前にも触れましたが、武田惣角先生は誰もが驚くほどの予感力をお持ちでした。これは合気呼吸法を鍛錬すれば出来るようになるのだ、と語っておられました。これは素晴らしい能力ですが、予感力を取得することだけが大東流の目的ではありません。例えば、精神統一法だけを学びたければ禅寺に行くとか催眠術を学ぶ方が早道であります。また、斬ることを目的とするならそれ専門の武術を探せばよいし、蹴ったり殴ったりすることを目的とするならキックボクシングでも習った方が効果的であります。合気道の鍛錬は、伝統武技の反復稽古により体で規律を学び、精神統一をなし、護身術をマスターすることにあります。他国の格闘競技を目的とする技術と日本の「やわら」の修得目的は、基本的に異なっているのであります。

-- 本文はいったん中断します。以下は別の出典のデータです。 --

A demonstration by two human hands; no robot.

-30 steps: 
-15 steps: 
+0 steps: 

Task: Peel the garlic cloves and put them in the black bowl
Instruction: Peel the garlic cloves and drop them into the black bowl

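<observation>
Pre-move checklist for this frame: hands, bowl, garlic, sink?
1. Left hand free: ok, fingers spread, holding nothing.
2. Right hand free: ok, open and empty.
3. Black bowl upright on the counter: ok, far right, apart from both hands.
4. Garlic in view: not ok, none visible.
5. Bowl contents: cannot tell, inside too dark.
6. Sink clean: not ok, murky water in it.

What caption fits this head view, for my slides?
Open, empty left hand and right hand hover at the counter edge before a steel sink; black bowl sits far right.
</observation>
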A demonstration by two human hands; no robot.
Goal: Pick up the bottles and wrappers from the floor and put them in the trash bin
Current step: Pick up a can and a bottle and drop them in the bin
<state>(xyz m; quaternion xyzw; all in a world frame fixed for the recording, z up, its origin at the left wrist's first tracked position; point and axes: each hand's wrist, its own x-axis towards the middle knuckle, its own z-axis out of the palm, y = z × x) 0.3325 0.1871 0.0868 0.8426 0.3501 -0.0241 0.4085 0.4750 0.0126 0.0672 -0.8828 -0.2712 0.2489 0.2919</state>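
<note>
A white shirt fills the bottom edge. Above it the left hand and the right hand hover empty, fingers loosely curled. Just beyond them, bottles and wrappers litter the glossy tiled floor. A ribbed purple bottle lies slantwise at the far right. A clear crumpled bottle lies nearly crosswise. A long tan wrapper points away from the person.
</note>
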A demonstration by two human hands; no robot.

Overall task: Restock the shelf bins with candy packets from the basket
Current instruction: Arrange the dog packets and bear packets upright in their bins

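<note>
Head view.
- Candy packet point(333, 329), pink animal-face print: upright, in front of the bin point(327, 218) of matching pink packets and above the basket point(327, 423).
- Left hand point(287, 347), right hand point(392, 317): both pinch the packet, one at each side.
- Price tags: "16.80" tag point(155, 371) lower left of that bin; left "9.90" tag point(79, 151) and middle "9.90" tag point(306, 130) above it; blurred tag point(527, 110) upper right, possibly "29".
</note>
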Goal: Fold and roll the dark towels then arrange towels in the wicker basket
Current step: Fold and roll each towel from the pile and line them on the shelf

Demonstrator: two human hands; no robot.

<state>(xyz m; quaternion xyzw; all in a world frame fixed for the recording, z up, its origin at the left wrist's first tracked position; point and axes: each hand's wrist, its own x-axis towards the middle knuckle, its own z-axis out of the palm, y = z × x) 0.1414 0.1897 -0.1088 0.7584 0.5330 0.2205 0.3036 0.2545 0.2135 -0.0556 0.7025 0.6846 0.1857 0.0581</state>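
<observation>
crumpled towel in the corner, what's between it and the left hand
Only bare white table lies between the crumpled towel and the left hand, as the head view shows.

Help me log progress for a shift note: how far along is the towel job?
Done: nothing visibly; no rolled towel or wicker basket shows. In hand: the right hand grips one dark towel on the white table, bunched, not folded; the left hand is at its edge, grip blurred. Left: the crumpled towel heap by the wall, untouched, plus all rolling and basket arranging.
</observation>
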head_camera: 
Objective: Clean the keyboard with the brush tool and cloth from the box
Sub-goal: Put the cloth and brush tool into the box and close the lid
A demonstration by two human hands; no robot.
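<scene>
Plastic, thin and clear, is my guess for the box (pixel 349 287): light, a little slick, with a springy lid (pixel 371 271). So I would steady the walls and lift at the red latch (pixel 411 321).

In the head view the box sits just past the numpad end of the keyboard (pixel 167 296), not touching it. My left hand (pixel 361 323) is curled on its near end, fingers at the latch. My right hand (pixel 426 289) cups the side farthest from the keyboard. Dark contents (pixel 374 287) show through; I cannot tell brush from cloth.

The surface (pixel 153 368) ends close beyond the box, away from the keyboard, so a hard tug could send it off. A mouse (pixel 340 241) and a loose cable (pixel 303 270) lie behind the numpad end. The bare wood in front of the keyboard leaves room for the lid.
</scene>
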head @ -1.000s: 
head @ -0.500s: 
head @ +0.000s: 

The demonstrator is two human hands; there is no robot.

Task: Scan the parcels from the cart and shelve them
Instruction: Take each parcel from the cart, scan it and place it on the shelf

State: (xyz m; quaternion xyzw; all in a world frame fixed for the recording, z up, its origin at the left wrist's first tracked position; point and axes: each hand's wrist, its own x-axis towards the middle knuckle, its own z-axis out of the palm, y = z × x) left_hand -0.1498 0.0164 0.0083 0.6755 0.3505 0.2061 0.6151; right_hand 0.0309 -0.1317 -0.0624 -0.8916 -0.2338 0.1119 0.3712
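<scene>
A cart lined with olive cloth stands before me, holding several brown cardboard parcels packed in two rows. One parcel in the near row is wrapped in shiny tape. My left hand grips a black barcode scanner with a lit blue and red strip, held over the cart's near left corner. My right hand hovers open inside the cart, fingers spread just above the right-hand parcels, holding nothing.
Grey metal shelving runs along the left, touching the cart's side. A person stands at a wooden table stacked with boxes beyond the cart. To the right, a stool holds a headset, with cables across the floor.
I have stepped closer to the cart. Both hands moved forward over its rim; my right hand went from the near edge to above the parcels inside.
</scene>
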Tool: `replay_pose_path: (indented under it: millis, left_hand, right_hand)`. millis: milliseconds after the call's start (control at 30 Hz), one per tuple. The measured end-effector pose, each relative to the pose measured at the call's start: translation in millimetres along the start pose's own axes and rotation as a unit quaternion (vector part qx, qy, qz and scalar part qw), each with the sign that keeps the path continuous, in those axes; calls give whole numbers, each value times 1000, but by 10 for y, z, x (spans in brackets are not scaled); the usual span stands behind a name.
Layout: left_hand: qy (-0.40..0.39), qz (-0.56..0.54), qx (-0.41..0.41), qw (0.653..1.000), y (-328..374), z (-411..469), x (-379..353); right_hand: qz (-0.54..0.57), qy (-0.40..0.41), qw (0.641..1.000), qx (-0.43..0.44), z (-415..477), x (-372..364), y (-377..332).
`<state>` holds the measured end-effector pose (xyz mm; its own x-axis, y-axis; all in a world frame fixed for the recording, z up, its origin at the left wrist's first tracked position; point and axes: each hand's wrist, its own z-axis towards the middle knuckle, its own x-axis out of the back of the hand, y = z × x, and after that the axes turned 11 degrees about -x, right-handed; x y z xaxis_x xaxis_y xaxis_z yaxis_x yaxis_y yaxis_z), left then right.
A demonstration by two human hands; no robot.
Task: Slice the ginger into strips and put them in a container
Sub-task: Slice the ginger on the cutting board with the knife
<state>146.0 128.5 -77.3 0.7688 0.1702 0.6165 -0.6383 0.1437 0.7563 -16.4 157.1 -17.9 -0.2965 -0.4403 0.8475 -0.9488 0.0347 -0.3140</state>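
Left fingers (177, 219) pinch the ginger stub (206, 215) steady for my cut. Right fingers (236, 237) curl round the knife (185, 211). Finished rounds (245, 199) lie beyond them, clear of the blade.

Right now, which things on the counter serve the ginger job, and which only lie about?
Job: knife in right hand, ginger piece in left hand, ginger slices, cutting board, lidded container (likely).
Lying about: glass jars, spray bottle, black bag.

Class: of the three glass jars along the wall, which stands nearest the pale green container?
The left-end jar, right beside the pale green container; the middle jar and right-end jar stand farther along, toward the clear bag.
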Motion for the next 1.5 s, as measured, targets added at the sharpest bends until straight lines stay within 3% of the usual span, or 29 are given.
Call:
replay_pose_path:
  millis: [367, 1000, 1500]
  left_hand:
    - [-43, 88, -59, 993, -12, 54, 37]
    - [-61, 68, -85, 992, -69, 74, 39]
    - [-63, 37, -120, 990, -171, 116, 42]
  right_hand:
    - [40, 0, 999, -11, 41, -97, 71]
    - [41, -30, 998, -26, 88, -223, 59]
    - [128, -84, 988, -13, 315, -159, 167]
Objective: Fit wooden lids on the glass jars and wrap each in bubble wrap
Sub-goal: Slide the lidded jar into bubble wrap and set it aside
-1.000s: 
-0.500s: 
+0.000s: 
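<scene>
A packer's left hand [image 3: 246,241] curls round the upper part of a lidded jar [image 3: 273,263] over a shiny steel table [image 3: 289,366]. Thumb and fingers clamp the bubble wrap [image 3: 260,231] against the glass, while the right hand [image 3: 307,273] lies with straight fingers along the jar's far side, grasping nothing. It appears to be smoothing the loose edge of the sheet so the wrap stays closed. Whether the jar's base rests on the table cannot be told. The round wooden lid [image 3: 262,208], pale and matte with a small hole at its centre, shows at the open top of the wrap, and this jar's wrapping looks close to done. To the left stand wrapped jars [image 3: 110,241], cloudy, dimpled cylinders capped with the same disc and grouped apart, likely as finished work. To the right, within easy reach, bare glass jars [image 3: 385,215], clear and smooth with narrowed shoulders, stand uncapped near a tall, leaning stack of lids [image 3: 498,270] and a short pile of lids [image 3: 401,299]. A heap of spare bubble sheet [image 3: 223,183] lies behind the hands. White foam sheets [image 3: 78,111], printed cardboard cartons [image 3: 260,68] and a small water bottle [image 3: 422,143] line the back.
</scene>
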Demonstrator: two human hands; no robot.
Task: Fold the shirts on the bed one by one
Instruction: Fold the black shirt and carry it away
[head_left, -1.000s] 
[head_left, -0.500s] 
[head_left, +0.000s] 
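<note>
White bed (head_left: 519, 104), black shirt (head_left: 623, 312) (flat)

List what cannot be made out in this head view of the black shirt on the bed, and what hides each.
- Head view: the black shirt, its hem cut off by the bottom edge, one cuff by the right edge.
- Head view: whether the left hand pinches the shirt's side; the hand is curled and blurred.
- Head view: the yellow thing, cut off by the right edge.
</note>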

武術が人間の格式や位を高めるという考え方は日本でしか通用しないのであります。このことは大東流が会津藩の御殿術として由緒あるところの真理であります。

解説 本連載第10回の解説に「江戸時代末期になると総合武術として剣術や棒術との統合、諸流派のいいとこ取りをした流派の創設など一部集約化の動きも見られました。」と記載しましたが、総合武術としては、大東流以外にも水戸藩「水府流」、盛岡藩「柳生心眼流」、南部藩「諸賞流」が知られています。
さて、大東流は管理者武道として構成されていますから、言わばジェネラリストを育てるため、あらゆること(対応)を学ぶようになっていて、武術的才能がなくても一定程度こなせるのです。才能ある人がその一部を磨けばすごい世界が展開されます、触れ合気がよい例でしょう。広くいろいろなことを稽古していくか、ある技法に特化して極めていくか、いずれの道もありでしょう、何を習いたいかというその方の意志が大事かと思います。